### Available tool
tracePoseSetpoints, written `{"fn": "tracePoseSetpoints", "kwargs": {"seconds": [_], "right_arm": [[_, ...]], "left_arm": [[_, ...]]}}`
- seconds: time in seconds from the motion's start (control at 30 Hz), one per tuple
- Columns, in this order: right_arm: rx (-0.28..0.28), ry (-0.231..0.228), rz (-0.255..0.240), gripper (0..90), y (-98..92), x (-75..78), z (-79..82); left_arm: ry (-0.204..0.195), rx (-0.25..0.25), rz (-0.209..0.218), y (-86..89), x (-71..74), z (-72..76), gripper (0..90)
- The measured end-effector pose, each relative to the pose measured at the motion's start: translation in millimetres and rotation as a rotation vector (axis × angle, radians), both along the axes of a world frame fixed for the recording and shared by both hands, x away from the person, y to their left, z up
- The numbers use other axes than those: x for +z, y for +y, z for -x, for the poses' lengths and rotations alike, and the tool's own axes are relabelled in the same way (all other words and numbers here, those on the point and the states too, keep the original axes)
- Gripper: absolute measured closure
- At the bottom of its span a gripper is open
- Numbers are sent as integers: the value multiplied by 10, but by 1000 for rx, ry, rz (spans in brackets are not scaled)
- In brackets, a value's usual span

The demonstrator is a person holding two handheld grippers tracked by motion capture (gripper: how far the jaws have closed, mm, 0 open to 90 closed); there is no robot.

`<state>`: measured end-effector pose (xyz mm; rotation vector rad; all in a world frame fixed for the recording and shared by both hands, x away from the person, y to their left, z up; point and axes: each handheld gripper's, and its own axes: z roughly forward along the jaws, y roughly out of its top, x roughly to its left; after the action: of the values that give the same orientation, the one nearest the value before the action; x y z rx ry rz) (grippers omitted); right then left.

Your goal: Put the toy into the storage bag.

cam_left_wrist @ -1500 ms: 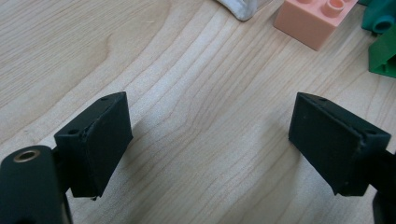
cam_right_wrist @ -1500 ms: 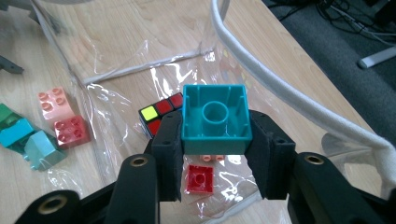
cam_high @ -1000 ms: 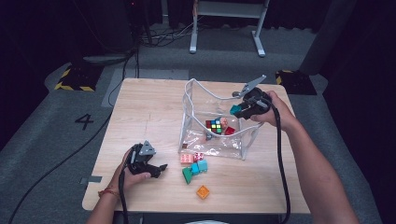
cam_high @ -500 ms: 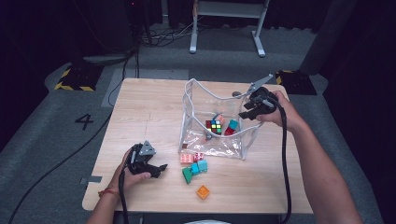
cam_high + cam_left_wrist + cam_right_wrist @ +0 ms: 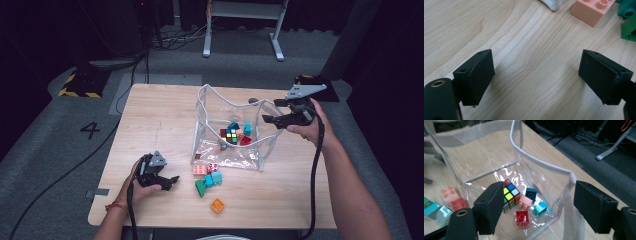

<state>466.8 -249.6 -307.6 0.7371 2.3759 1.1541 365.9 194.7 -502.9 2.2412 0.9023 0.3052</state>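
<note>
A clear plastic bag (image 5: 205,116) stands open on the wooden table (image 5: 155,125). Inside it lie a Rubik's cube (image 5: 231,136) (image 5: 509,194), a light blue brick (image 5: 247,129) (image 5: 540,208), a dark teal brick (image 5: 531,193), a pink brick (image 5: 525,201) and a red brick (image 5: 522,217). My right gripper (image 5: 270,112) (image 5: 539,202) hovers at the bag's right rim. Its jaws have just been opening and stand wide with nothing between them. My left gripper (image 5: 172,182) (image 5: 536,75) rests on the table at the front left, open and empty.
Loose bricks lie in front of the bag: pink (image 5: 200,169) (image 5: 594,11), cyan (image 5: 215,178), green (image 5: 201,187) (image 5: 629,27) and orange (image 5: 217,205). Beyond the table's far edge, a metal stand (image 5: 242,30) and cables are on the floor.
My right gripper let a teal brick drop into the bag, opened its jaws and drew back to the right and up. The left gripper stayed put.
</note>
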Motion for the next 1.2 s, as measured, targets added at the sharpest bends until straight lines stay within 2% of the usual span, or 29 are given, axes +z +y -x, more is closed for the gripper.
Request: {"fn": "tracePoseSetpoints", "kwargs": {"seconds": [0.1, 0.23, 0.33, 0.43, 0.57, 0.67, 0.73, 0.8, 0.87, 1.0, 1.03, 1.07, 1.1, 1.17, 1.2], "right_arm": [[-11, -36, -49, 237, -146, 47, 98], [-31, -63, -59, 225, -284, 64, 231], [-46, -83, -92, 225, -385, 51, 340], [-46, -106, -120, 225, -474, 9, 463], [-63, -142, -113, 226, -590, -74, 643], [-61, -141, -134, 226, -655, -133, 782], [-56, -150, -130, 226, -665, -185, 841], [-50, -136, -117, 226, -657, -285, 918], [-49, -143, -105, 226, -639, -349, 964], [-11, -131, -93, 226, -563, -524, 1088], [-4, -112, -84, 226, -536, -572, 1118], [4, -111, -70, 226, -500, -634, 1165], [16, -98, -75, 225, -479, -689, 1198], [37, -51, -82, 219, -414, -821, 1266], [53, -36, -62, 219, -377, -895, 1297]], "left_arm": [[0, -1, 0, 1, 0, -1, 134], [0, 0, 0, 0, 0, 0, 134], [-1, -2, -1, 1, 0, -1, 134], [0, -1, -1, 1, 0, -1, 134], [-1, -1, -1, 1, 0, -1, 134], [0, -1, -1, 0, 0, -1, 134], [0, -1, -1, 1, 0, -1, 134], [-1, -1, -1, 0, 0, -1, 134], [-1, -1, -1, 0, 0, -1, 134], [-1, -1, -1, 0, 0, -1, 134], [-1, -1, -1, 0, 0, -1, 134], [-1, -1, -1, 1, 0, -1, 134], [-1, -1, -1, 0, 0, 0, 134], [-1, -1, -1, 0, 0, 0, 134], [-1, -1, -1, 1, 0, -1, 134]]}}
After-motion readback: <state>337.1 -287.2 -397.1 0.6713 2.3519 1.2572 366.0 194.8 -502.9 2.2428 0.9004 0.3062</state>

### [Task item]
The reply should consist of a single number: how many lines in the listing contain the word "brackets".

### [Result of the task]
2